CANEV sells an adapter kit to connect the motor to the Chevy manual 5-speed transmission. However, I designed the battery box, electronics panel and motor mount.
This post will give you a peek into some of the steps I went through to make this conversion happen.
Design
As mentioned, most of the components for this project were purchased from a single source, and CANEV is good at providing parts that work together. The main design challenge was the battery pack. In an effort to be rigorous in this, I set the goal of calculating the energy required to maintain a velocity of 100 km/h for 1 hour for a similar vehicle to the s10. This would give a range of 100 km highway, ignoring acceleration, so I only needed to consider friction and drag while cruising.
I found a study which looked at this exact thing but for a generic mid-size car. While my truck is as light as a lot of passenger cars, and actually lighter than a typical SUV, its wind resistance would be slightly higher, so I expect a bit less range than what the study found. Total power required including efficiency loss in the motor, drivetrain friction and wind resistance for the s10 travelling at 100 km/hr is roughly 15kW. Energy required to sustain that for 1 hr is 15kWh. Simple. Apologies, I’ve lost the link to the study I used. Here is a good calculation if you have the coefficient of drag and frontal cross-section of your vehicle in m2.

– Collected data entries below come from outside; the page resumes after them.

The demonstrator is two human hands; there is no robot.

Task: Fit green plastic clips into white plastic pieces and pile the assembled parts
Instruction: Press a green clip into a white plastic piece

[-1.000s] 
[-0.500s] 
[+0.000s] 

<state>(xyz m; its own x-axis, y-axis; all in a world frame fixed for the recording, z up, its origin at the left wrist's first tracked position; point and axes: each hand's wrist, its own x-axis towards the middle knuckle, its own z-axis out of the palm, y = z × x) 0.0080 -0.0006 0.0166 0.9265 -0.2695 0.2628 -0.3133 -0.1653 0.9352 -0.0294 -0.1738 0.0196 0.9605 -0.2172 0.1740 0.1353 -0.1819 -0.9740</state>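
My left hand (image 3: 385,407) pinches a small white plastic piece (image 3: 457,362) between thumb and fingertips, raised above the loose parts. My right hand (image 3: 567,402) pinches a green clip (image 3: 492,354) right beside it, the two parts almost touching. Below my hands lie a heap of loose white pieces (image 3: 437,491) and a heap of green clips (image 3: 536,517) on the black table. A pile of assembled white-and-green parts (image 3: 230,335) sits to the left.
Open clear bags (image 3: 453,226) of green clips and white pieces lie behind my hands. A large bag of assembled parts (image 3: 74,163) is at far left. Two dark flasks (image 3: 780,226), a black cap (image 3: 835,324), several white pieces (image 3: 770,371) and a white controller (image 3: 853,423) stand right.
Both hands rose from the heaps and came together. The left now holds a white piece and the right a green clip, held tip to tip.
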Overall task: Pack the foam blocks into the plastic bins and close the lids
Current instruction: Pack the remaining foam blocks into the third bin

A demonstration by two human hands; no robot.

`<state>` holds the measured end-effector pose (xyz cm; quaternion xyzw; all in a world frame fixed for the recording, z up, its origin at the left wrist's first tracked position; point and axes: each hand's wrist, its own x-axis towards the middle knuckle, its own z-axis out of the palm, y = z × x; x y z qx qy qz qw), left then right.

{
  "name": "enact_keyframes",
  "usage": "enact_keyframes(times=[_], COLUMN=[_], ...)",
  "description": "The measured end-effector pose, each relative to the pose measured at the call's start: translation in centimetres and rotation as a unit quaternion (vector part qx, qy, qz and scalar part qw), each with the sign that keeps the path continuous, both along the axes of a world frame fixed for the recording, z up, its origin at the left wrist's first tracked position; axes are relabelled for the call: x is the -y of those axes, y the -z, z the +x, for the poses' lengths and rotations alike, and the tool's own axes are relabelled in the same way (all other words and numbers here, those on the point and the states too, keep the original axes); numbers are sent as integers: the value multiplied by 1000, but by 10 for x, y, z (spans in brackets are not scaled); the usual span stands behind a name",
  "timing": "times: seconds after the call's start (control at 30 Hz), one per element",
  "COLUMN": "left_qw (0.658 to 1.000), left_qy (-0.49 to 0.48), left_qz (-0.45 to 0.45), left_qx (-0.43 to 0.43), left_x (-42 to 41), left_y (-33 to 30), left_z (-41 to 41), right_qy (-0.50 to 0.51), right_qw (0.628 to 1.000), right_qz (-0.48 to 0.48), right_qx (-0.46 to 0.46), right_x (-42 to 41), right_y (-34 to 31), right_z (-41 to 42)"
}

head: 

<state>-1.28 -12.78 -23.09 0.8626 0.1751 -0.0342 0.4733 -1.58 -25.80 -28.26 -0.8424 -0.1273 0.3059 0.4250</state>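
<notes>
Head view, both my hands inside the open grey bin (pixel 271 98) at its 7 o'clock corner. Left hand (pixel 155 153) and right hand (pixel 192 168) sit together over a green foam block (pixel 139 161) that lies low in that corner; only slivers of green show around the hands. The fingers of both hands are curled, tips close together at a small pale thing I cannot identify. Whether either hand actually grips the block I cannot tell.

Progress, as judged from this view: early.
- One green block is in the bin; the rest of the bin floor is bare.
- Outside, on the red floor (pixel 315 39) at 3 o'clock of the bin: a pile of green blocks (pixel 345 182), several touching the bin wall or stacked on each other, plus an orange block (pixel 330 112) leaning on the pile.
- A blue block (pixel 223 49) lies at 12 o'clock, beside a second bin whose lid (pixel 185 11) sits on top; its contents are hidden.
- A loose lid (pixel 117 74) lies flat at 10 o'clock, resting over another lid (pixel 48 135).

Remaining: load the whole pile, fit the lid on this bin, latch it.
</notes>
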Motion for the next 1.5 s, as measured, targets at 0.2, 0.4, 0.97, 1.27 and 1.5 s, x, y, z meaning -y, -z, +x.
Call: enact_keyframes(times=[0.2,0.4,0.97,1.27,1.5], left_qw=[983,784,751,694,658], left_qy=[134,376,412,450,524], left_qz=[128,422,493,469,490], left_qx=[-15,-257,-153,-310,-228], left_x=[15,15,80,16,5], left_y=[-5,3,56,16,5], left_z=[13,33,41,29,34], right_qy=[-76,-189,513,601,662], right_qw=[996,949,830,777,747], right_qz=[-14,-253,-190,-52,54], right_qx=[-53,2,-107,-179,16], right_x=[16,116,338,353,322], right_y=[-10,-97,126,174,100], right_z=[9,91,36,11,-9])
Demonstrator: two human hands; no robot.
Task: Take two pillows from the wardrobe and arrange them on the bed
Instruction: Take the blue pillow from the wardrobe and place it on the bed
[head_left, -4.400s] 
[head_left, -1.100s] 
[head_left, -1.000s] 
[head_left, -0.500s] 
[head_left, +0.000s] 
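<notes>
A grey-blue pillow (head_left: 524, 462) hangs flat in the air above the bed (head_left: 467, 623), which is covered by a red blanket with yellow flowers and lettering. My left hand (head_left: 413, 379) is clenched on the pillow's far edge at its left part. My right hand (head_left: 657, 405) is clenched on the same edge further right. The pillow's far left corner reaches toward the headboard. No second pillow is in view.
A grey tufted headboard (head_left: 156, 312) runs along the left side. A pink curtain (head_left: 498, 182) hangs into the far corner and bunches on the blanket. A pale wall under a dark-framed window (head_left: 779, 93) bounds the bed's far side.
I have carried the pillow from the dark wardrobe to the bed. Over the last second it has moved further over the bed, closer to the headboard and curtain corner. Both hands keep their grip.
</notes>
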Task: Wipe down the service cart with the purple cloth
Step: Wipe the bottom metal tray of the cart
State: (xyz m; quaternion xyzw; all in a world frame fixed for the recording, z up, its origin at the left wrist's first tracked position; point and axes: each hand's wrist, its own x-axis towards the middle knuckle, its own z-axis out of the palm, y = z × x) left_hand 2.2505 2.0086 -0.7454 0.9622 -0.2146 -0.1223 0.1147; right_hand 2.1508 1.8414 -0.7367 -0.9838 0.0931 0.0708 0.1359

Armed with that approximation I then looked at what space on the truck to place the batteries. My first thought was to mount 2 boxes on either side of the driveshaft. On one side is a long narrow gas tank which would come out and on the other the exhaust pipe, also deadweight. To make a long story short I found a brand of single cell LiFePo4 batteries with an energy capacity of 120 Ah each at 3.2V. I could fit 30 of them into a box approximately 13″W x 50″L (32×124 cm) which would fit on one side of the driveshaft. Each box would give me 12kWh for a total of 24. That should give me a highway range of ~150km.
What I’ve implemented so far is one of the boxes and for simplicity it is mounted at the front of the truck bed. It remains a future project to add the 2nd pack and relocate them out of sight. I have a nice local vehicle for now.
Bench Test 1: Drive System
Once the parts where purchased, those required to integrate the battery pack, Battery Management System (BMS), motor controller and motor were wired up for a bench test. This required basic configuration of the BMS software to ensure it recognized the type of batteries and the safety parameters required. The Orion II is an extremely feature-rich BMS that provides redundant safety mechanisms, lots of sensor inputs and excellent realtime data gathering.
For the test the BMS received its 12V power supply from a small transformer because at this point I hadn’t bought the truck yet!
The image shows the configuration software for the motor controller on the laptop. The bench test enabled configuration and ‘commissioning’ of the motor. The latter is a process of tuning the feedback mechanism in the motor to ensure optimum timing and shape of the electical power signal. These modern AC motors are the result of immense R & D. Netgain claims an efficiency of over 90% in the range of 1500-7200 rpm. Compare this with 38% for an ICE engine.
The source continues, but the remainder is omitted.